== Your goal ==
Below are some entries. Copy each line in them that holds "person".

== Supplied data ==
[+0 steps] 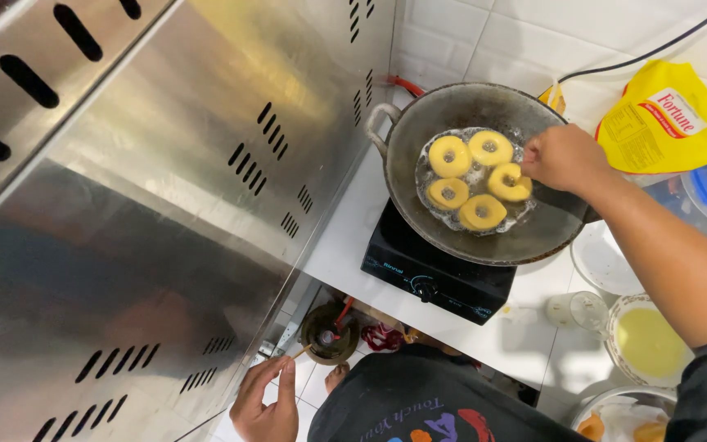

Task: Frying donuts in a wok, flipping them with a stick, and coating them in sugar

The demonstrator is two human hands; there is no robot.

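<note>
While five yellow dough rings [475, 182] fried in the dark wok [484, 237] on the black stove [431, 274], the right hand [565, 157] pinched something thin over one ring; the left hand [265, 405] hung open, empty. Turning gently, away from the oil, seemed wise.

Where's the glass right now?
In the head view, the glass lies on the white counter, right of the black stove, beside the bowl of yellow batter.
</note>
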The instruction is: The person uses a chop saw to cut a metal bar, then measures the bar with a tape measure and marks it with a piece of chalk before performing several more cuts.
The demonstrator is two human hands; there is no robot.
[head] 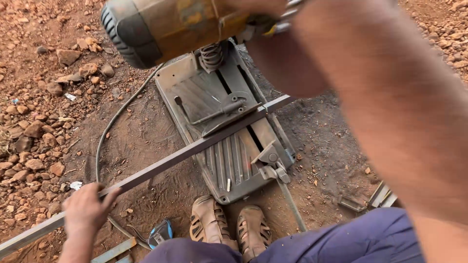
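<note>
Two hands in play, outdoors on red-brown dirt [146, 141], packed and dusty, with loose reddish stones [34, 146] scattered left and top right. Darker, sooty patch of ground right of the saw base. Worked crouched, brown sandals [229, 229] planted just below the base, blue trousers [351, 243] at bottom edge.

Chop saw base [229, 146] sat flat on the dirt, grey metal, ribbed, grimy, slot down the middle, vise clamp [270, 163] near its lower right corner. Yellow, worn saw motor housing [165, 27] raised above it at top, spring visible beneath.

Long grey square steel tube [161, 165] lay diagonally across the base, against the fence [229, 117], running from upper right to lower left edge of view. Dull, dusty, straight.

Left hand [87, 209] closed loosely over the tube well left of the base, fingers on top. Right hand [263, 9] up at the saw head, mostly cut off by frame edge; grip impossible to tell.

Grey power cable [105, 141] curved across the dirt left of the base. Blue-and-black tool [161, 233] lay near the left sandal. Short metal offcuts [380, 197] at lower right.
</note>
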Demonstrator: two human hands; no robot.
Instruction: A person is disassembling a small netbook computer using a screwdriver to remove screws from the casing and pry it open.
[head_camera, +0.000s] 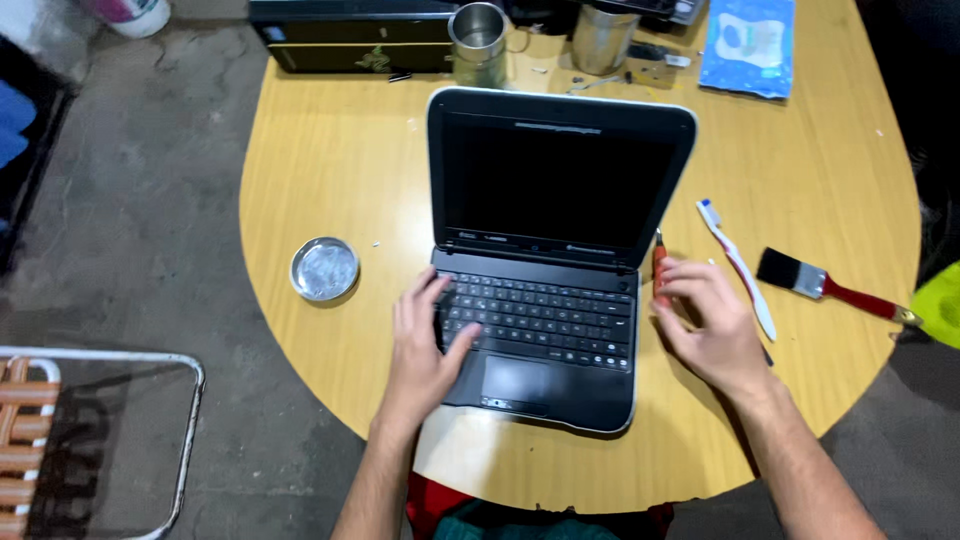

== Answer for the task ==
The instruction is: The person uses a chop saw to cut a metal bar, then measures the bar with a tape measure and marks it with a piece of chalk before performing several more cuts.
Instruction: A person is disassembling a small netbook computer using a screwdriver to remove screws from the casing and pry it open.

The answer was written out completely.